| TASK DIRECTIONS |
Pull every line with "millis" from the material.

| GIVEN MATERIAL |

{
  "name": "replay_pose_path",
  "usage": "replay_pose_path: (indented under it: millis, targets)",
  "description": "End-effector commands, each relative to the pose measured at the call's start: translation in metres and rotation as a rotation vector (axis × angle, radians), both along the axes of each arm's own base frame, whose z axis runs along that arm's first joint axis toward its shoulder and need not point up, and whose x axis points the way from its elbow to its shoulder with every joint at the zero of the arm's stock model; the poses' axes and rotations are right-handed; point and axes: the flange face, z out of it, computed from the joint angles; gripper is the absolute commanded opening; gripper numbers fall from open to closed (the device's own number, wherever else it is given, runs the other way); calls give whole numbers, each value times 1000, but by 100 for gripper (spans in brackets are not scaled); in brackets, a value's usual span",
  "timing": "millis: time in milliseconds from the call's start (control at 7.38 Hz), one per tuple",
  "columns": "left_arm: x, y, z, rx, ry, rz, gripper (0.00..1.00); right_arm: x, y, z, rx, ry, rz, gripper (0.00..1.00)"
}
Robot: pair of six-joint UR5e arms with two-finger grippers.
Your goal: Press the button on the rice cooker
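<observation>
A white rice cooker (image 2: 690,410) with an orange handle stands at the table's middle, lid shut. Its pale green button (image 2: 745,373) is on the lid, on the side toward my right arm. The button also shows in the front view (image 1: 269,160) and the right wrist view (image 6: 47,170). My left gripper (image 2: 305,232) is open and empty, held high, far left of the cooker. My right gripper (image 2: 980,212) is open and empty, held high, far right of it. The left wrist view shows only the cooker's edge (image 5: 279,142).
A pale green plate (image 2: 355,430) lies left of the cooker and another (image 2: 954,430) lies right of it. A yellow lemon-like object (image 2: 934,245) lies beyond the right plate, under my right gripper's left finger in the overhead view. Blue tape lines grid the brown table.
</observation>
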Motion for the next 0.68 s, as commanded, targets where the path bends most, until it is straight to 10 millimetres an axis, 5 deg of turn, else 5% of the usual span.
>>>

| RESPONSE AREA |
  "usage": "replay_pose_path: (indented under it: millis, targets)",
  "timing": "millis: time in milliseconds from the call's start (control at 7.38 Hz), one per tuple",

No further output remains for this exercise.